How to explode multiple columns of a dataframe in pyspark
PySpark has added an arrays_zip
function in 2.4, which eliminates the need for a Python UDF to zip the arrays.
import pyspark.sql.functions as F
from pyspark.sql.types import *
df = sql.createDataFrame(
[(['Bob'], [16], ['Maths','Physics','Chemistry'], ['A','B','C'])],
['Name','Age','Subjects', 'Grades'])
df = df.withColumn("new", F.arrays_zip("Subjects", "Grades"))\
.withColumn("new", F.explode("new"))\
.select("Name", "Age", F.col("new.Subjects").alias("Subjects"), F.col("new.Grades").alias("Grades"))
df.show()
+-----+----+---------+------+
| Name| Age| Subjects|Grades|
+-----+----+---------+------+
|[Bob]|[16]| Maths| A|
|[Bob]|[16]| Physics| B|
|[Bob]|[16]|Chemistry| C|
+-----+----+---------+------+
Arriving late to the party :-)
The simplest way to go is by using inline
that doesn't have python API but is supported by selectExpr
.
df.selectExpr('Name[0] as Name','Age[0] as Age','inline(arrays_zip(Subjects,Grades))').show()

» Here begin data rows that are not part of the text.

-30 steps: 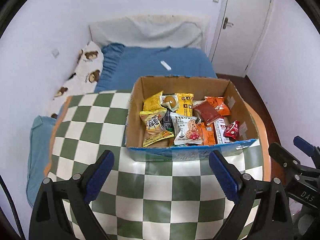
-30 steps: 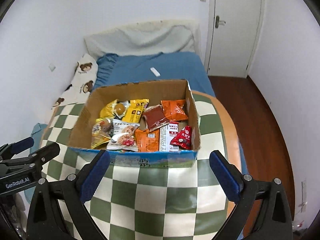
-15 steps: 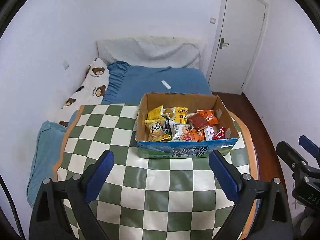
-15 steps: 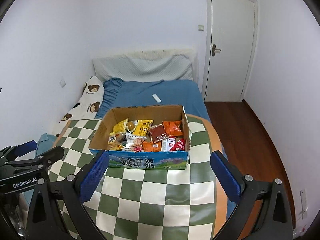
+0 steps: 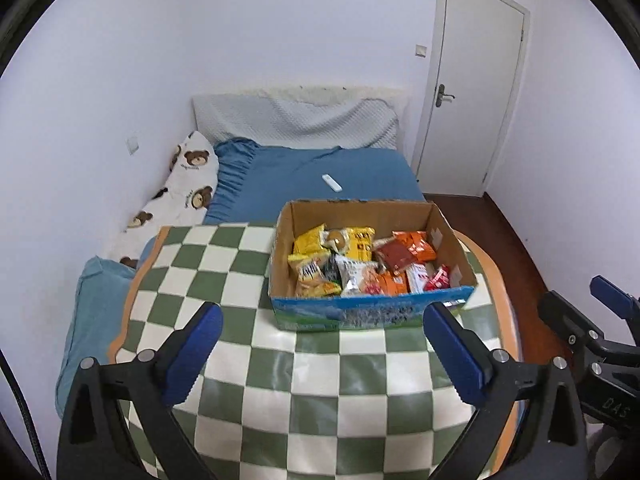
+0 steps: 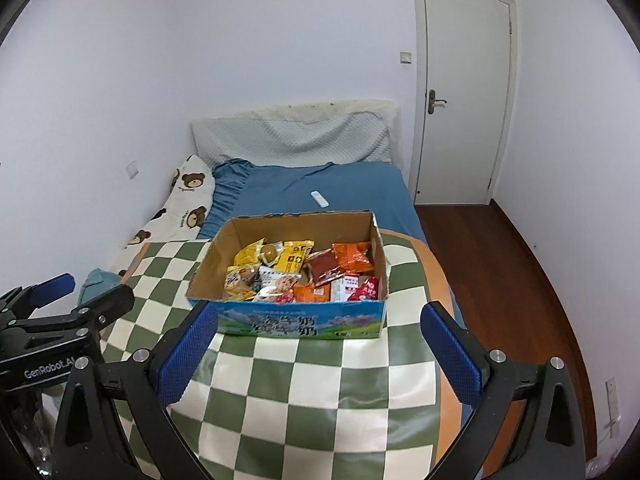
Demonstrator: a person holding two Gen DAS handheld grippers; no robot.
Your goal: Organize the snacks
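Cardboard box (image 5: pixel 372 316) w/ snack packets (image 5: pixel 360 264) is sitting on far part of checkered table (image 5: pixel 280 380), long axis running left-right. Left gripper (image 5: pixel 324 354) & right gripper (image 6: pixel 320 354) are gaping wide, holding nothing; left jaws just been opening.

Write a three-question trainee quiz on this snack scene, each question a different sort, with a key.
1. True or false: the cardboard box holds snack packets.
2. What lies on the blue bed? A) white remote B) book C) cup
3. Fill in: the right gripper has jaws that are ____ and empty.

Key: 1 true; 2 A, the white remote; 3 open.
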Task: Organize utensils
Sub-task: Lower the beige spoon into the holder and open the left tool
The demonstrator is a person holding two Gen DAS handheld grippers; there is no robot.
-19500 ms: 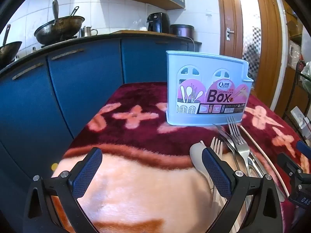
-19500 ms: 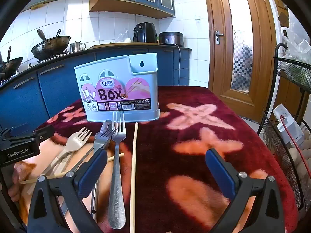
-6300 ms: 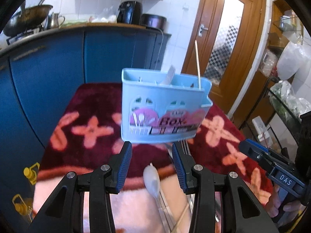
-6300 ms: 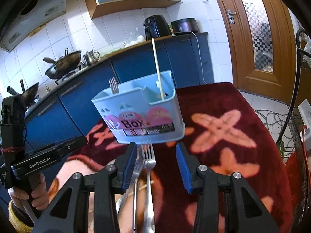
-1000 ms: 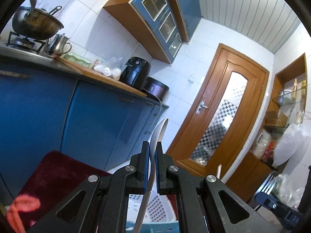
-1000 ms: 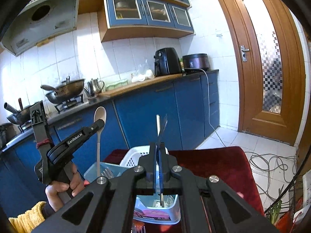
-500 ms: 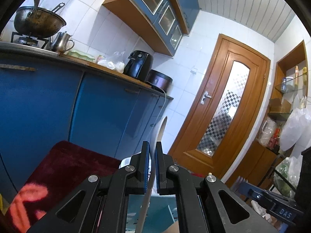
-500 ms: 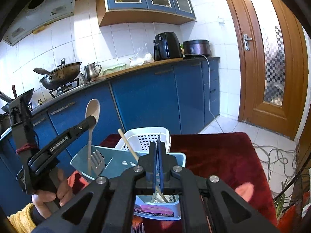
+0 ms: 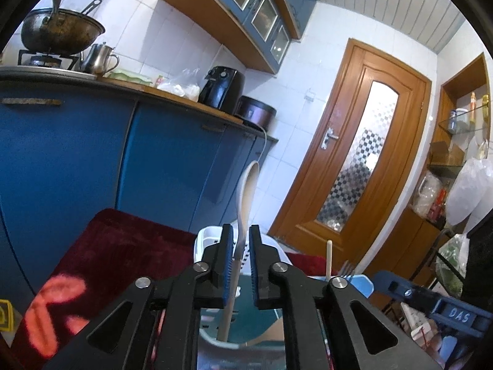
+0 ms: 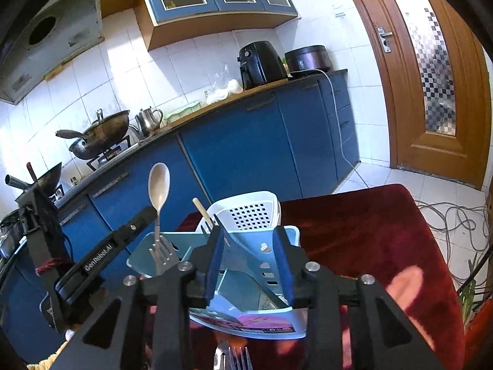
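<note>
A pale wooden spoon (image 9: 248,185) stands upright between the fingers of my left gripper (image 9: 241,228), its handle end down in the light blue utensil box (image 9: 357,283). The jaws are opening; the handle leans on the left pad and a slit shows beside the right pad. From the right wrist the spoon (image 10: 158,185) rises over the box's left compartment (image 10: 138,259) beside a fork (image 10: 161,256). My right gripper (image 10: 248,229) hovers over the box, jaws opening, nothing pressed between the pads. A chopstick (image 10: 201,211) and fork tines (image 9: 348,266) stick up by its left finger.
A white perforated basket (image 10: 252,212) stands right behind the box. The table wears a dark red blanket (image 10: 369,231). More forks (image 10: 237,357) lie on it in front of the box. Blue kitchen cabinets (image 10: 262,154) run behind, and a wire rack (image 9: 446,262) stands at the right.
Both grippers have sunk toward the box. The right jaws have parted and let go of the thin utensil. The left jaws have parted a little around the spoon.
</note>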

+----+---+---------+------+
|Name|Age| Subjects|Grades|
+----+---+---------+------+
| Bob| 16| Maths| A|
| Bob| 16| Physics| B|
| Bob| 16|Chemistry| C|
+----+---+---------+------+
This works,
import pyspark.sql.functions as F
from pyspark.sql.types import *
df = sql.createDataFrame(
[(['Bob'], [16], ['Maths','Physics','Chemistry'], ['A','B','C'])],
['Name','Age','Subjects', 'Grades'])
df.show()
+-----+----+--------------------+---------+
| Name| Age| Subjects| Grades|
+-----+----+--------------------+---------+
|[Bob]|[16]|[Maths, Physics, ...|[A, B, C]|
+-----+----+--------------------+---------+
Use udf
with zip
. Those columns needed to explode
have to be merged before exploding.
combine = F.udf(lambda x, y: list(zip(x, y)),
ArrayType(StructType([StructField("subs", StringType()),
StructField("grades", StringType())])))
df = df.withColumn("new", combine("Subjects", "Grades"))\
.withColumn("new", F.explode("new"))\
.select("Name", "Age", F.col("new.subs").alias("Subjects"), F.col("new.grades").alias("Grades"))
df.show()
+-----+----+---------+------+
| Name| Age| Subjects|Grades|
+-----+----+---------+------+
|[Bob]|[16]| Maths| A|
|[Bob]|[16]| Physics| B|
|[Bob]|[16]|Chemistry| C|
+-----+----+---------+------+